Preprocessing and cleaning the data

It is more convenient for SciPy to separate the dimensions into two vectors, each the size of 743 data points. The first vector, x, will contain the hours, and the other, y, will contain the web hits in that particular hour. This splitting is done using the special index notation of SciPy, by which we can choose the columns individually:

x = data[:,0]
y = data[:,1]

There are many more ways in which data can be selected from a SciPy array. Check out https://docs.scipy.org/doc/numpy/user/quickstart.html for more details on indexing, slicing, and iterating.

One caveat is that we still have some values in y that contain invalid values, such as nan. The question is what we can do with them. Let's check how many hours contain invalid data by running the following code:

>>> np.sum(np.isnan(y)) 
8

As you can see, we are missing only 8 out of 743 entries, so we can afford to remove them. Remember that we can index a SciPy array with another array. The Sp.isnan(y) phrase returns an array of Booleans indicating whether an entry is a number or not. Using ~, we logically negate that array so that we choose only those elements from x and y where y contains valid numbers:

>>> x = x[~np.isnan(y)]
>>> y = y[~np.isnan(y)]

To get the first impression of our data, let's plot the data in a scatter plot using matplotlib.
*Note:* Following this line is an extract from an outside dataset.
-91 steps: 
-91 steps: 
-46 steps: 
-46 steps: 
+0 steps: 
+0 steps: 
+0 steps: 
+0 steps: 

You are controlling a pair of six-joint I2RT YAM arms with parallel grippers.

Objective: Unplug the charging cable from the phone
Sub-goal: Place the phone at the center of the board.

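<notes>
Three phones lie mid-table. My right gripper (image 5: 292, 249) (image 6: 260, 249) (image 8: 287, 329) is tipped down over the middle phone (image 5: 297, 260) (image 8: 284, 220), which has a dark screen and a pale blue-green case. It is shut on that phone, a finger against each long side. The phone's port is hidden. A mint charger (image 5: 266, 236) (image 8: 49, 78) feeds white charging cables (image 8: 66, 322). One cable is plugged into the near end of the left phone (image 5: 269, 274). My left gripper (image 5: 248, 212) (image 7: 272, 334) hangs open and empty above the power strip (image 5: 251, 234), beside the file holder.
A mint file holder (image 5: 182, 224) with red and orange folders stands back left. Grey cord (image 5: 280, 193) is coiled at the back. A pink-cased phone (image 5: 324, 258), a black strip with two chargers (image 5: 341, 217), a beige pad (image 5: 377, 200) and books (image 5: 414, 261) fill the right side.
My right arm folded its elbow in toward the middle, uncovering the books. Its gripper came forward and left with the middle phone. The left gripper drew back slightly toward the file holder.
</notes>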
Matplotlib contains the pyplot package, which tries to mimic MATLAB's interface, which is a very convenient and easy-to-use interface, as you can see in the following code:

import matplotlib.pyplot as plt

def plot_web_traffic(x, y, models=None): 
    '''
    Plot the web traffic (y) over time (x).
    If models is given, it is expected to be a list of fitted models, 
    which will be plotted as well (used later in this chapter).
    '''
    plt.figure(figsize=(12,6)) # width and height of the plot in inches 
    plt.scatter(x, y, s=10)
    plt.title("Web traffic over the last month")

    plt.xlabel("Time") 
    plt.ylabel("Hits/hour") 
    plt.xticks([w*7*24 for w in range(5)],
               ['week %i' %(w+1) for w in range(5)])
    if models:
        colors = ['g', 'k', 'b', 'm', 'r'] 
        linestyles = ['-', '-.', '--', ':', '-']

        mx = sp.linspace(0, x[-1], 1000)
        for model, style, color in zip(models, linestyles, colors): 
            plt.plot(mx, model(mx), linestyle=style, linewidth=2, c=color)

        plt.legend(["d=%i" % m.order for m in models], loc="upper left") 
   plt.autoscale(tight=True)
   plt.grid()

The main command here is plt.scatter(x, y, s=10), which plots the web traffic in y over the individual days in x. With s=10 we are setting the line width. Then we are dressing up the chart a bit (title, labels, grid, and so on) and finally we provide the possibility to add additional models to it.

You can find more tutorials on plotting at http://matplotlib.org/users/pyplot_tutorial.html.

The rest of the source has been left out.